I have evidence that special government referrals from places like the KDP office, branch one in Duhok, the governorate of Duhok, and the head office of NGO coordination, together with political affiliation and membership have gotten many unqualified people jobs not only in the private and public sectors, but also in humanitarian (NGO) organisations in the province of Duhok.
I feel that I have been facing work discrimination on top of human right abuse because I do not have special referrals who work for the government, and don’t belong to any political party in Kurdistan. Why is it that there are always jobs and full salaries available for some people but not for weak poor people from the lower class? What is happening to the KRG government income and what is it allocated for?

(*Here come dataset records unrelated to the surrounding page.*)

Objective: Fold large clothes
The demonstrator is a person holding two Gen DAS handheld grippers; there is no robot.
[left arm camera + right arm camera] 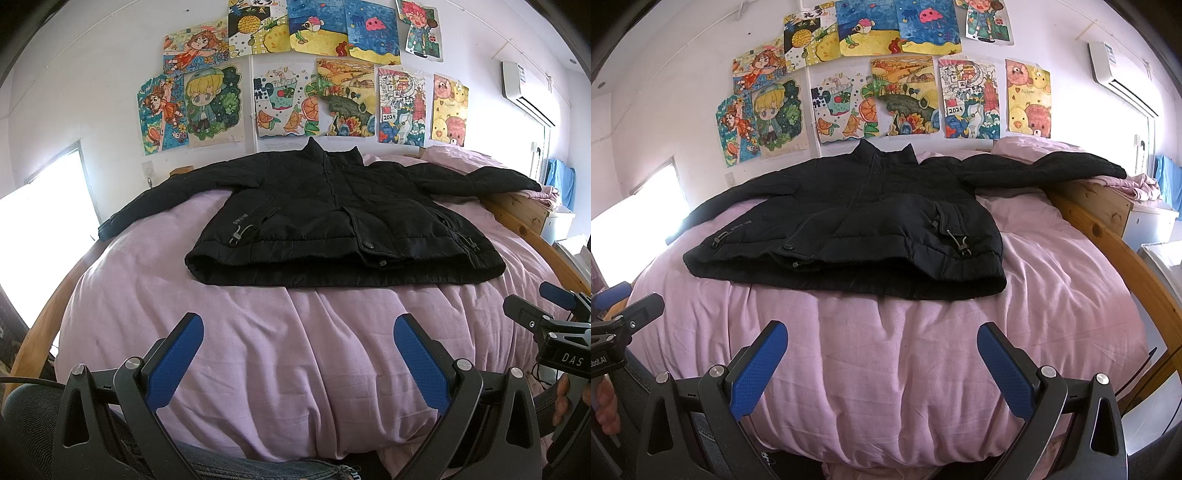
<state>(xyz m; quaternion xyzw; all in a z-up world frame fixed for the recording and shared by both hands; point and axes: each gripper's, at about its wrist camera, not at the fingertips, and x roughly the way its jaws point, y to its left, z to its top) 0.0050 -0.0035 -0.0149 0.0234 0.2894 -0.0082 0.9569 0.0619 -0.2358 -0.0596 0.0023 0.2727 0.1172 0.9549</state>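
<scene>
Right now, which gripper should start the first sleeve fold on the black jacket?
Either, marginally left. Both the left gripper and right gripper hover open, short of the black jacket. The left sleeve drapes off the pink duvet edge, needing gathering first.

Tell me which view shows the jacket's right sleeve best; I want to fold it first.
The right wrist view: the right sleeve runs unbroken to its cuff, which reaches the wooden bed frame. The left wrist view shows the same sleeve whole, but nearer the distorted edge.
</scene>
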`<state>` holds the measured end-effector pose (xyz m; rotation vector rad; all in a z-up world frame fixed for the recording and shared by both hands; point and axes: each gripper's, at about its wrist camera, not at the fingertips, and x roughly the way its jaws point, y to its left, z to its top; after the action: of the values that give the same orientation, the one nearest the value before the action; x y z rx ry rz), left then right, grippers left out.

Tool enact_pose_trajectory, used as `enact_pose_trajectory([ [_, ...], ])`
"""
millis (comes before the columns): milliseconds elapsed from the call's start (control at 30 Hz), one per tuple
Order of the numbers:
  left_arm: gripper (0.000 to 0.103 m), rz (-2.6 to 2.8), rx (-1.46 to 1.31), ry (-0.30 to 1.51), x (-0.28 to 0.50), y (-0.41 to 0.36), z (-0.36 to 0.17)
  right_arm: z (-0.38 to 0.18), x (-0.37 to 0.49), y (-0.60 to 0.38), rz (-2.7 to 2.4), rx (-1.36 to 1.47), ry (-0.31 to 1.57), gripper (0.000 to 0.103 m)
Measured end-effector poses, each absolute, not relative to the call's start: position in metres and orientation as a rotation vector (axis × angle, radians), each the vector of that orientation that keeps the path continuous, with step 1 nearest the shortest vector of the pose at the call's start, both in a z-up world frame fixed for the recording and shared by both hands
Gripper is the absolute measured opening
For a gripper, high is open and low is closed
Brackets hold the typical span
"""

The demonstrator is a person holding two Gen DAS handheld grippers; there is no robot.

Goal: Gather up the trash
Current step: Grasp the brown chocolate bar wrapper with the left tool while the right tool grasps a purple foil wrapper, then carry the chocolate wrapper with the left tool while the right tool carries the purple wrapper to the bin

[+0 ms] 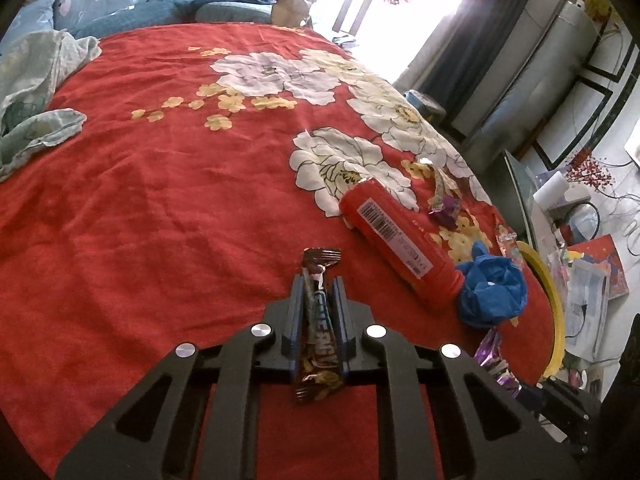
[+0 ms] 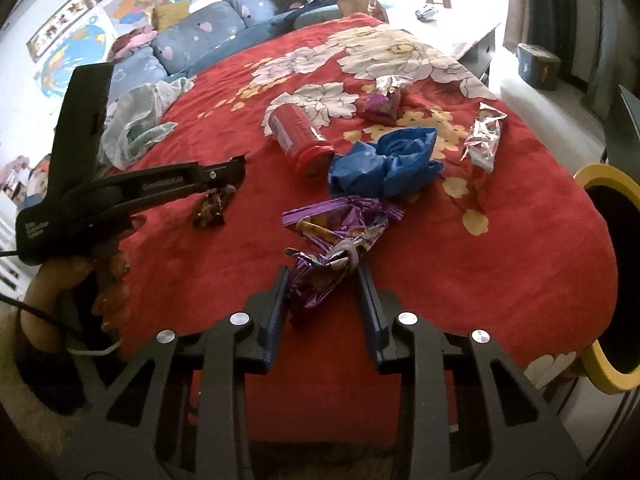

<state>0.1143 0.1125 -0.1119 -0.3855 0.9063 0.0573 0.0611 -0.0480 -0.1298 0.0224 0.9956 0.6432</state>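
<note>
The left hand-held gripper (image 1: pixel 318 280) is closed on a brown snack-bar wrapper (image 1: pixel 316 332), which runs lengthwise between the two pads, its crimped ends protruding in front and behind. The right hand-held gripper (image 2: pixel 324 274) straddles the near end of a crumpled purple foil wrapper (image 2: pixel 334 244); the jaws stand partly apart, and pad contact with the foil cannot be confirmed. Both wrappers rest on the surface, covered by a red cloth (image 2: pixel 460 280) with a white and yellow flower print. Beyond the purple wrapper lies a crumpled blue bag (image 2: pixel 384 164), touching the cap end of a red bottle (image 2: pixel 298 132) that lies on its side. A silver and red packet (image 2: pixel 482 144) lies to the right of the blue bag, and a second purple packet (image 2: pixel 382 100) sits farther back. A yellow-rimmed bin (image 2: pixel 600 272) stands at the right edge of the surface. A person's hand (image 2: pixel 80 276) grips the handle of the left unit
</note>
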Motion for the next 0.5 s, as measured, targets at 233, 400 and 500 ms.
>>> enact_pose_trajectory([
  [233, 0.012, 0.05, -0.377, 0.852, 0.11, 0.114, -0.095, -0.119, 0.055, -0.048, 0.687, 0.01, 0.971, 0.024],
  [400, 0.012, 0.035, -0.373, 0.818, 0.107, 0.111, -0.08, -0.108, 0.051, -0.05, 0.709, 0.01, 0.949, 0.024],
  [500, 0.012, 0.018, -0.365, 0.8, 0.105, 0.106, -0.072, -0.1, 0.05, -0.053, 0.717, 0.011, 0.93, 0.017],
])
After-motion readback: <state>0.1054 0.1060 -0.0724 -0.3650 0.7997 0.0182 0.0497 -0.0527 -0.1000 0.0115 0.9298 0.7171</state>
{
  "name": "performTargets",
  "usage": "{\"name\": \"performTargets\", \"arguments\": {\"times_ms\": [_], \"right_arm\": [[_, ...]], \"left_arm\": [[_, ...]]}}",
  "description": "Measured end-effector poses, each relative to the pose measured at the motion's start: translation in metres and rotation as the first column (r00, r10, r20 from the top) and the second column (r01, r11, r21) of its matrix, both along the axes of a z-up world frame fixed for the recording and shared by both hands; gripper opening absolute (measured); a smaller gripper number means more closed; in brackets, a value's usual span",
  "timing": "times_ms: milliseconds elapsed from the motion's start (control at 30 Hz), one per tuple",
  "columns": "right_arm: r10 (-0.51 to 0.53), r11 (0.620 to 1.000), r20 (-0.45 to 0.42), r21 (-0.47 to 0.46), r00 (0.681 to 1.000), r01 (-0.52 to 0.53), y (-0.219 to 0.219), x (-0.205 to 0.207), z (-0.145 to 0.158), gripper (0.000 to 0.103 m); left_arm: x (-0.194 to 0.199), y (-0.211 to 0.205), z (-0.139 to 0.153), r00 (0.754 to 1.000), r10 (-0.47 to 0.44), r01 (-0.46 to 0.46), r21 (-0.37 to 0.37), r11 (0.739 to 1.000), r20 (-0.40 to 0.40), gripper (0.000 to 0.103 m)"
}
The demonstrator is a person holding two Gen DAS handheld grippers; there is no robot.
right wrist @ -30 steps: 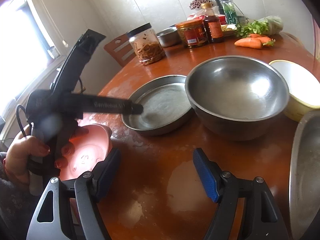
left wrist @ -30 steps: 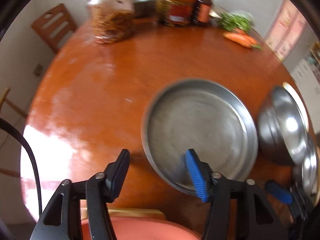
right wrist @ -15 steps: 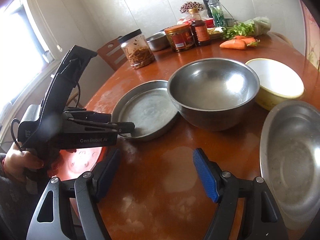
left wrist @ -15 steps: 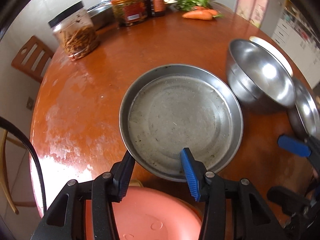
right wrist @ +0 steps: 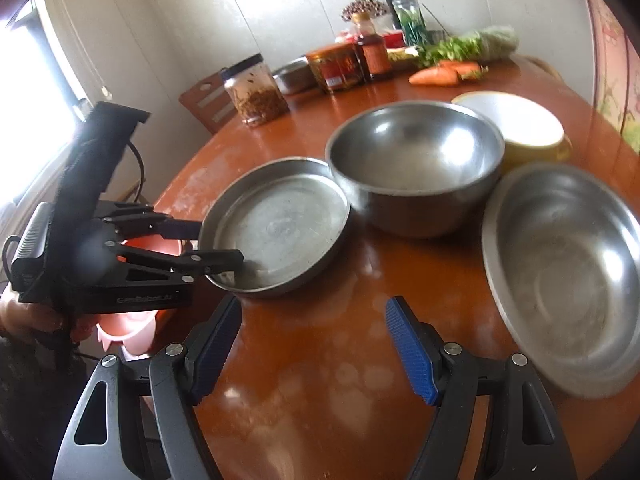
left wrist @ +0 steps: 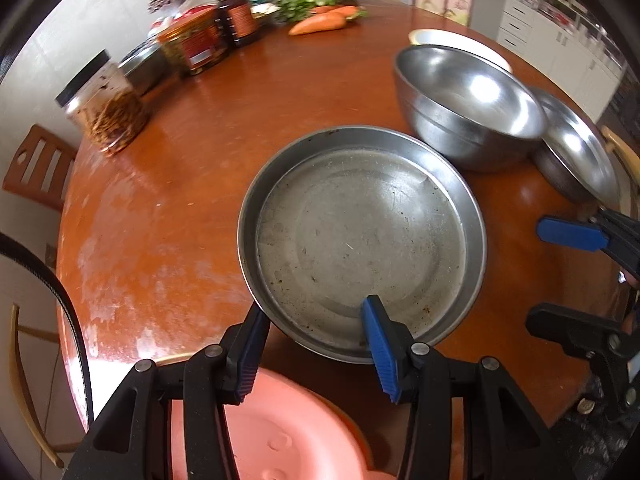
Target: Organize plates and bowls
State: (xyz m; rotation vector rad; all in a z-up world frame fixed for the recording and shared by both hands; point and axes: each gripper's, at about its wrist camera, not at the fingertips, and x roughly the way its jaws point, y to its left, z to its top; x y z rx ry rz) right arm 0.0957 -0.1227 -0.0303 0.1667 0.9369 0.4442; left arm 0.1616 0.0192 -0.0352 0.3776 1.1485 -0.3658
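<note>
A flat steel plate [left wrist: 360, 232] [right wrist: 276, 220] lies on the round wooden table [left wrist: 180, 180]. My left gripper [left wrist: 314, 308] [right wrist: 219, 243] is open and straddles the plate's near rim, one finger inside and one outside, with the pads apart from the metal. Right of the plate stand a deep steel bowl [left wrist: 468, 104] [right wrist: 416, 164] and a shallow steel bowl [left wrist: 576, 152] [right wrist: 568, 256]. Behind them is a yellow bowl [right wrist: 516, 120]. My right gripper [right wrist: 315, 306] [left wrist: 548, 276] hangs open over bare table, between the plate and the shallow bowl, with nothing between its fingers.
A jar [left wrist: 104, 104], tins, bottles, greens and carrots [left wrist: 320, 24] crowd the far side of the table. A pink plastic stool [left wrist: 280, 432] stands below the near table edge. A wooden chair [left wrist: 36, 168] is at the far left. A hand [right wrist: 24, 312] holds the left gripper.
The left gripper rolled and shifted along the table edge, narrowed its jaws and came to straddle the plate's near rim. The right gripper moved right, bringing the shallow bowl into view.
</note>
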Motion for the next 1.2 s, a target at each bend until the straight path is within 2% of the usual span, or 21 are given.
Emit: {"name": "performTargets", "arguments": {"times_ms": [200, 433, 600, 667, 867, 1200], "right_arm": [[-0.010, 1.000, -0.001, -0.016, 1.000, 0.010, -0.007, -0.008, -0.001, 0.077], [-0.009, 0.997, 0.031, -0.075, 0.999, 0.011, -0.019, -0.015, 0.000, 0.075], [0.005, 0.994, 0.052, -0.107, 0.999, 0.000, -0.026, -0.017, -0.003, 0.054], [0.007, 0.993, 0.056, -0.115, 0.998, 0.000, -0.029, -0.018, -0.004, 0.047], [0.035, 0.990, 0.069, -0.142, 0.997, -0.025, -0.035, -0.022, -0.007, 0.037], [0.074, 0.976, 0.126, -0.211, 0.989, -0.046, -0.032, -0.029, -0.009, 0.033]], "left_arm": [[-0.018, -0.015, 0.000, 0.999, -0.043, 0.043, -0.006, 0.999, -0.004, 0.049], [-0.050, -0.033, -0.004, 0.996, -0.094, 0.094, -0.039, 0.995, -0.010, 0.049], [-0.070, -0.045, -0.008, 0.992, -0.123, 0.123, -0.040, 0.992, -0.008, 0.049], [-0.074, -0.046, -0.008, 0.996, -0.095, 0.095, -0.032, 0.995, 0.003, 0.049], [-0.084, -0.043, -0.008, 1.000, -0.010, 0.010, -0.064, 0.998, 0.007, 0.049], [-0.097, -0.049, -0.009, 0.987, 0.148, -0.140, -0.126, 0.982, 0.060, 0.049]]}}
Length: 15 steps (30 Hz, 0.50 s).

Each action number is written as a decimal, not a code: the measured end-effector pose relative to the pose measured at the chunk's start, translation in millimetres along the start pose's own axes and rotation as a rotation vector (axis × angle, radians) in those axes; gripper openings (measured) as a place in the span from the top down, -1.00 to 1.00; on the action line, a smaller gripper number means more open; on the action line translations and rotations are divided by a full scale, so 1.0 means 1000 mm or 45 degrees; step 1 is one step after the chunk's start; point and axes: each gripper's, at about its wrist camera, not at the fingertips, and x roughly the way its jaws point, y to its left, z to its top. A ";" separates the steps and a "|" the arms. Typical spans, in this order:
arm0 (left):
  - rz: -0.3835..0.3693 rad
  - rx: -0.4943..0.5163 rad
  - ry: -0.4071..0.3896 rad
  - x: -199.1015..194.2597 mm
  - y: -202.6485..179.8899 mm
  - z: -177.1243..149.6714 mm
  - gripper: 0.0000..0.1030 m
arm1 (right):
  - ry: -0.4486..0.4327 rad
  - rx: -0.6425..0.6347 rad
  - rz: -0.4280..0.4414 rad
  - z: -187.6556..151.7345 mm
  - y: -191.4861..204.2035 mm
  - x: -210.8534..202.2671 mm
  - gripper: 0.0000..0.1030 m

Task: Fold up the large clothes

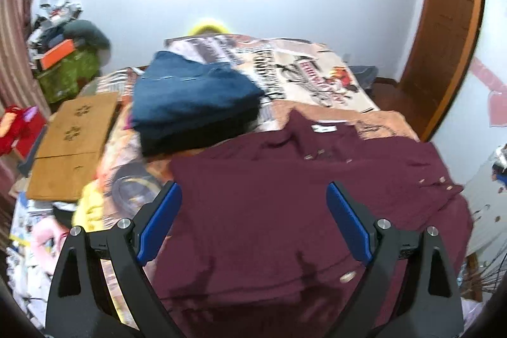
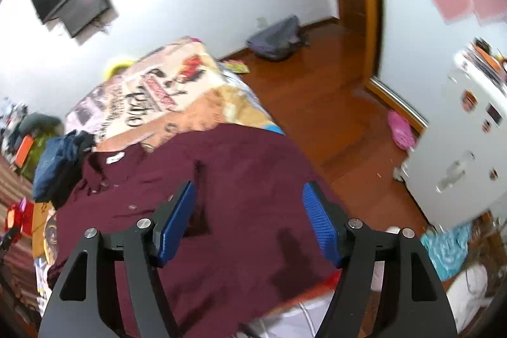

As far as justice and ethics are concerns, the needs of human beings such as food, shelter, clothing, healthcare and work, comes before any other important projects to spend money on. How can unity and equality be possible among all people from Kurdistan when there is such class division and a huge gap between rich and poor?
All people of Kurdistan have suffered over the cause of Kurdistan. Every individual has paid a price for Kurdistan in one way or other. It is true that some have paid a bigger price than others or might have longer histories of serving people, or might have made more sacrifices and have given away more lives, but this should definitely not give them a special right to always be superior or deny the rest of the people rights, privileges and all the other blessings of Kurdistan.
If we are all brothers and want to be united in Kurdistan, then we should be treated equally; or do some have to fatten themselves with wealth, fame, name and power while others live on overdrafts and debts, waiting for months and months for their work salaries which may or may not come through?
The Kurdistan Regional Government (KRG) authorities should treat everybody equally regardless of social status, money and power. They should create job opportunities for people equally regardless of political parties and tribal bloodlines. They should also provide more social assistance programs for the poor and lower classes, including subsidised housing for poor people, unemployment benefits, unemployment support work programs, support for poor children and families and more support for disabled people in Kurdistan .
Political parties are not supposed to be platforms of corruption, monopolies or institutions for giving unconstitutional orders to MPs or to become secret gang clubs that are forged through the line of blood, kinship, tribal background, language, religion, business, etc. They are rather supposed to be institutions to produce skillful members with the right qualifications and democratic beliefs in order to manage and administer the affairs of the nation in the best possible way when they are elected to power. The alternative is that they are considered as greedy, selfish businessmen who care only for money, power, fame and name.
The goal and path of all political parties of Kurdistan should be to do their best to build up a Kurdistan that is democratic, run by the rule of law, safe, stable, developed, prosperous and free from oppression, discrimination, injustice, inequality, and poverty and most importantly free from all forms of human rights abuse.
Abdul-Qahar Mustafa is a graduate student from Saint Luis High school in Canada. He is an advocate of Justice, Democracy and Human rights. He currently lives in Sarsing/Duhok, Iraqi Kurdistan.